"EVADNE."

Mrs. Frayling's reply to this letter arrived by return of post, red hot. Evadne, glancing at the envelope, frowned to find herself addressed as "Mrs. Colquhoun." The name had not struck her on her mother's first communication, which was also the first occasion upon which she had been so addressed, and it had not occurred to her until now that she would have to be "Mrs. Colquhoun" from thenceforth, whether she liked it or not. She felt it to be unjust, distinctly; a gross infringement of the liberty of the subject, and she opened her mother's letter with rage and rebellion at her heart, and found the contents anything but soothing to such a state of mind. It ran as follows:

"YOU MOST UNNATURAL CHILD:

"We shall all be disgraced if this story gets out. So far, the world knows nothing, and there is time for you to save yourself. I warn you that your father's anger is extreme. He says he shall be obliged to put you in a lunatic asylum if you do not give in at once, and consent to live with your husband. And there is the law, too, which your husband can invoke. And think of your five sisters. Will anybody marry them after such a business with you? Their prospects will be simply ruined by your heartless selfishness. No girl in my young days would have acted so outrageously. It is not decent. It is positively immodest. I repeat that your father is the proper person to judge for you. You know nothing of the world, and even if you did, you are not old enough to think for yourself. You do not imagine yourself to be a sort of seer, I hope, better informed by intuition than your parents are by wisdom and knowledge, for that would be a certain sign of insanity. Your father thinks your opposition is mere conceit, and certainly no good can come of it. All right minded women have submitted and suffered patiently, and have had their reward. Think of the mother of St. Augustin! Her husband returned to her penitent after years of depravity. 'Every wise woman buildeth her house; but the foolish pluck it down,' and that is what you are doing. 'A continual dropping on a rainy day and a contentious woman are alike.' For Heaven's sake, my child, do not become a contentious woman. See also Prov. viii. If only you had read your Bible regularly every day, prayed humbly for a contrite heart, and obeyed your parents, as you have always been taught to do, we should never have had all this dreadful trouble with you; but you show yourself wanting in respect in every way and in all right and proper feeling, and really I don't know what to do. I don't indeed. Oh, do remember that forgiveness is still offered to you, and repent while it is called to-day. I assure you that your poor husband is even more ready than your father and myself to forgive and forget.

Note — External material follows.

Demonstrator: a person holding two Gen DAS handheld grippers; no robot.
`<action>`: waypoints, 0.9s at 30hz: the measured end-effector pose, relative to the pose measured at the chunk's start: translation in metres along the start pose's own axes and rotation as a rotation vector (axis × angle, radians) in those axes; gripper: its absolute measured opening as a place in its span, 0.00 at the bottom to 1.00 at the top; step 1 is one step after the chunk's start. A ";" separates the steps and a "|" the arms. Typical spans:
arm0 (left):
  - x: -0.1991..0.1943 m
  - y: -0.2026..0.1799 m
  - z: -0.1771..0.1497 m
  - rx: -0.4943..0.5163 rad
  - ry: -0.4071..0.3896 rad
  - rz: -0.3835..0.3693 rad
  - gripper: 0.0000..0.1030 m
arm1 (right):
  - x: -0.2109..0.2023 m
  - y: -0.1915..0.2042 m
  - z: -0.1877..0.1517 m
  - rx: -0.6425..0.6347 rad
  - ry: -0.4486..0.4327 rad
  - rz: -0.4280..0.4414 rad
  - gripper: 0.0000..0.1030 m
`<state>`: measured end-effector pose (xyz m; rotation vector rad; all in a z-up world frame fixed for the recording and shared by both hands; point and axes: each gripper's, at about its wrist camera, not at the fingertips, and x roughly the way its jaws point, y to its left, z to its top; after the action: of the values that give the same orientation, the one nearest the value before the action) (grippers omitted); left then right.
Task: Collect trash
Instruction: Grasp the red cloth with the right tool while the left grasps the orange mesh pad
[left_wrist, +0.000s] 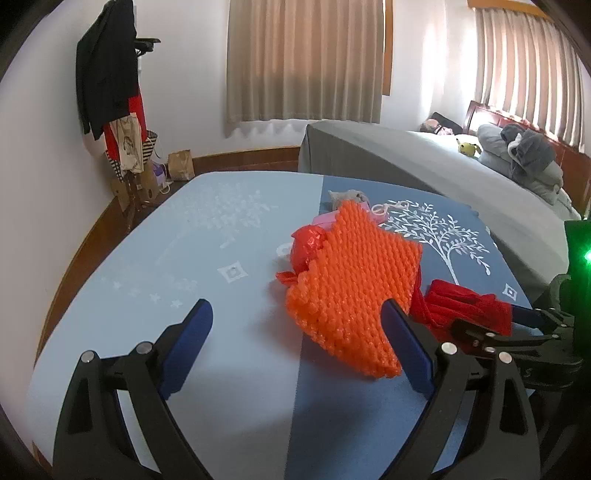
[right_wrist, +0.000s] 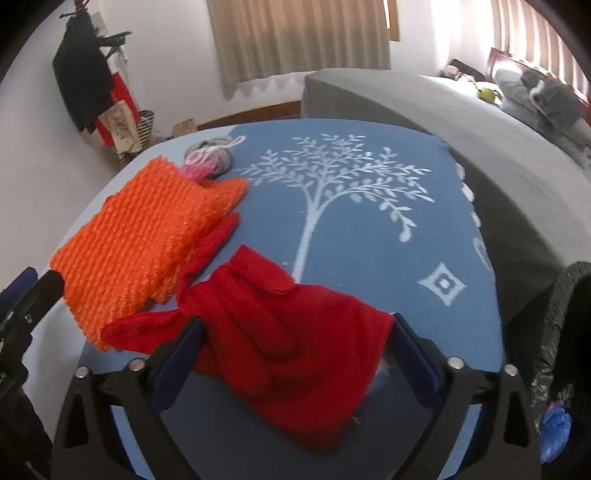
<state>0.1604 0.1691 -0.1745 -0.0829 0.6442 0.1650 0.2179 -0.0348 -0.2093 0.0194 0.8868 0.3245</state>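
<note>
Right gripper (right_wrist: 299, 338) jaws spread wide — red cloth (right_wrist: 284, 354) lies between them on the blue tablecloth (right_wrist: 369, 251), not clamped. Orange knit piece (right_wrist: 144, 236) at its 10 o'clock, touching the cloth. Left gripper (left_wrist: 299, 325) also spread, holding nothing — orange knit piece at 1 o'clock, red plastic bag (left_wrist: 308, 245) beyond it.
</note>
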 end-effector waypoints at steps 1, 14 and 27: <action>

"I pray for you continually, Evadne, I do indeed. If you have any natural feeling at all, write and relieve my anxiety at once.

"Your affectionate mother,

"ELIZABETH FRAYLING."

Evadne read this letter in the drawing room, and stood for a little leaning against the window frame looking up at the Close, at the old trees dishevelled by the recent gale, and at the weather-beaten wall of the south transept of the cathedral, from which the beautiful spire sprang upward; but she rendered no account to herself of these marvels of nature and art.

Something in her attitude as she stood there, with one hand resting flat upon the window frame high above her head and the other hanging down beside her loosely holding her mother's letter, attracted Mrs. Orton Beg's attention, and made her wonder what thought her niece was so intent upon. Not one of the thoughts of youth, which are "long, long thoughts," apparently, for the expression of her countenance was not far away, and neither was it sad nor angry, but only intent. Presently, she turned from the window, languidly strolled to the writing table, re-read her letter, and began to write without moving a muscle of her face. As she proceeded, however, she compressed her lips and bent her brows portentously, and Mrs. Orton Beg was sure that she heard no note of the mellow chime which sounded once while she was so engaged, and seemed to her aunt to plead with her solemnly to cast her care on the great Power watching, and continue passively in the old worn grooves, as Mrs. Orton Beg herself had done.